Here is the listing. Print it exactly.

***** TASK MATERIAL

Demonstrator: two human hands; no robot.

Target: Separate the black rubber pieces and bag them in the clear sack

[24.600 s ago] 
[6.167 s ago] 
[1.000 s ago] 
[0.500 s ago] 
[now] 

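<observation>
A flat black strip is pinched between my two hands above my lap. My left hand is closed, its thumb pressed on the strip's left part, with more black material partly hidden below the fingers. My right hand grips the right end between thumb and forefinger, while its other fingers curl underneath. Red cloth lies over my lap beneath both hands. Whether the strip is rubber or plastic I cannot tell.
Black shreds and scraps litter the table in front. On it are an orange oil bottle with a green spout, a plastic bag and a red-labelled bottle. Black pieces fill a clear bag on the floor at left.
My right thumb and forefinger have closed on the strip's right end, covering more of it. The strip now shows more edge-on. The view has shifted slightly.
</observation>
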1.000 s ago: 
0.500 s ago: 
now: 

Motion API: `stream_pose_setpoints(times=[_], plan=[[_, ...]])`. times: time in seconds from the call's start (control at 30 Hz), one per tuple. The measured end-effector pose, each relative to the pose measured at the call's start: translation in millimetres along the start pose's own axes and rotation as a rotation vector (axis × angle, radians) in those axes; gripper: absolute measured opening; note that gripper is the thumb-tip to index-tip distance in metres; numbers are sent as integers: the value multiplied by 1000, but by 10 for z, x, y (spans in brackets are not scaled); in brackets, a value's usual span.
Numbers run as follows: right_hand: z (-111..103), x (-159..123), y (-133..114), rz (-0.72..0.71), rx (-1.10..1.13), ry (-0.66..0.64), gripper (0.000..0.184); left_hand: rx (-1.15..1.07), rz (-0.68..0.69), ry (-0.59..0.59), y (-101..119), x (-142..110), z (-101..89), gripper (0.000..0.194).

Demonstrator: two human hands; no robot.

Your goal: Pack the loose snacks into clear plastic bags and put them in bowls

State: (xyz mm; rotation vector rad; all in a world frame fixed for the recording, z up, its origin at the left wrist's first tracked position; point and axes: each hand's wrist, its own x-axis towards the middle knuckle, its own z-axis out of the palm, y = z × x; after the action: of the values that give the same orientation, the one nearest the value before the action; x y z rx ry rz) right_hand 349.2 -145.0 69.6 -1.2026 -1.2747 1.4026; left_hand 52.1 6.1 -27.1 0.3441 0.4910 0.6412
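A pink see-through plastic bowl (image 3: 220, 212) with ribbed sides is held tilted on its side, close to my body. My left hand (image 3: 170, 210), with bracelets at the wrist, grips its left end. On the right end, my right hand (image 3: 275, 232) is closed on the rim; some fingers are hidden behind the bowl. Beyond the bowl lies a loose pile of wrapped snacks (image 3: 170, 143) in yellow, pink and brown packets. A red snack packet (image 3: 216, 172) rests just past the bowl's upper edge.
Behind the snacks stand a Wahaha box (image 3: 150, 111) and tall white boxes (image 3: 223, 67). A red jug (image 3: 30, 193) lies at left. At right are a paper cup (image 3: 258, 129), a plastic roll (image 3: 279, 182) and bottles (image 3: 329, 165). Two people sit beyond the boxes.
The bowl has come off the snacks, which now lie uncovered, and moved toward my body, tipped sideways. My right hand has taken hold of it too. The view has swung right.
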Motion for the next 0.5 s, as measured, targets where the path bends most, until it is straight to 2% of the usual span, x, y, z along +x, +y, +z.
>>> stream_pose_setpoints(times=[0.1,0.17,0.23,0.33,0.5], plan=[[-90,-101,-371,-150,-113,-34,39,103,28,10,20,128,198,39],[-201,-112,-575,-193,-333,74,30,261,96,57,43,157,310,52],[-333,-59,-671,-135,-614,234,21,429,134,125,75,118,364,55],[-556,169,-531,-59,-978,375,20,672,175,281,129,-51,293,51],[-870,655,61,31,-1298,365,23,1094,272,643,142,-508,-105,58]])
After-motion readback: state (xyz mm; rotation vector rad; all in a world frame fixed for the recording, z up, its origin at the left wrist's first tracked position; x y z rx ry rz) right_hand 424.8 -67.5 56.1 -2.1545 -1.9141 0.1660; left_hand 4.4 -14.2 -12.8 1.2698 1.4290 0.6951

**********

**RESPONSE**
Demonstrator: two human hands; no robot.

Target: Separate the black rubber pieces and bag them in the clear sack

[24.600 s ago] 
[6.167 s ago] 
[1.000 s ago] 
[0.500 s ago] 
[now] 

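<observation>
A flat black strip is pinched between my two hands above my lap. My left hand is closed, its thumb pressed on the strip's left part, with more black material partly hidden below the fingers. My right hand grips the right end between thumb and forefinger, while its other fingers curl underneath. Red cloth lies over my lap beneath both hands. Whether the strip is rubber or plastic I cannot tell.
Black shreds and scraps litter the table in front. On it are an orange oil bottle with a green spout, a plastic bag and a red-labelled bottle. Black pieces fill a clear bag on the floor at left.
My right thumb and forefinger have closed on the strip's right end, covering more of it. The strip now shows more edge-on. The view has shifted slightly.
</observation>
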1.000 s ago: 
0.500 s ago: 
now: 

Motion API: `stream_pose_setpoints(times=[_], plan=[[_, ...]])`. times: time in seconds from the call's start (control at 30 Hz), one per tuple. The measured end-effector pose, each relative to the pose measured at the call's start: translation in millimetres along the start pose's own axes and rotation as a rotation vector (axis × angle, radians) in those axes; gripper: absolute measured opening; note that gripper is the thumb-tip to index-tip distance in metres; numbers are sent as integers: the value multiplied by 1000, but by 10 for z, x, y (spans in brackets are not scaled); in brackets, a value's usual span.
Numbers run as follows: right_hand: z (-111..103), x (-159..123), y (-133..114), rz (-0.72..0.71), rx (-1.10..1.13), ry (-0.66..0.64), gripper (0.000..0.184); left_hand: rx (-1.15..1.07), rz (-0.68..0.69), ry (-0.59..0.59), y (-101..119), x (-142..110), z (-101..89), gripper (0.000..0.194).

Demonstrator: two human hands; no robot.

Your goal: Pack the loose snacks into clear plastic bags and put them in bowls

State: (xyz mm; rotation vector rad; all in a world frame fixed for the recording, z up, its origin at the left wrist's first tracked position; point and axes: each hand's wrist, its own x-axis towards the middle knuckle, its own z-axis out of the palm, y = z × x; after the action: of the values that give the same orientation, the one nearest the value before the action; x y z rx ry rz) right_hand 349.2 -145.0 69.6 -1.2026 -1.2747 1.4026; left_hand 52.1 6.1 -27.1 0.3441 0.4910 0.6412
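A pink see-through plastic bowl (image 3: 220, 212) with ribbed sides is held tilted on its side, close to my body. My left hand (image 3: 170, 210), with bracelets at the wrist, grips its left end. On the right end, my right hand (image 3: 275, 232) is closed on the rim; some fingers are hidden behind the bowl. Beyond the bowl lies a loose pile of wrapped snacks (image 3: 170, 143) in yellow, pink and brown packets. A red snack packet (image 3: 216, 172) rests just past the bowl's upper edge.
Behind the snacks stand a Wahaha box (image 3: 150, 111) and tall white boxes (image 3: 223, 67). A red jug (image 3: 30, 193) lies at left. At right are a paper cup (image 3: 258, 129), a plastic roll (image 3: 279, 182) and bottles (image 3: 329, 165). Two people sit beyond the boxes.
The bowl has come off the snacks, which now lie uncovered, and moved toward my body, tipped sideways. My right hand has taken hold of it too. The view has swung right.
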Motion for the next 0.5 s, as measured, targets where the path bends most, until it is straight to 2% of the usual span, x, y, z along +x, +y, +z.
>>> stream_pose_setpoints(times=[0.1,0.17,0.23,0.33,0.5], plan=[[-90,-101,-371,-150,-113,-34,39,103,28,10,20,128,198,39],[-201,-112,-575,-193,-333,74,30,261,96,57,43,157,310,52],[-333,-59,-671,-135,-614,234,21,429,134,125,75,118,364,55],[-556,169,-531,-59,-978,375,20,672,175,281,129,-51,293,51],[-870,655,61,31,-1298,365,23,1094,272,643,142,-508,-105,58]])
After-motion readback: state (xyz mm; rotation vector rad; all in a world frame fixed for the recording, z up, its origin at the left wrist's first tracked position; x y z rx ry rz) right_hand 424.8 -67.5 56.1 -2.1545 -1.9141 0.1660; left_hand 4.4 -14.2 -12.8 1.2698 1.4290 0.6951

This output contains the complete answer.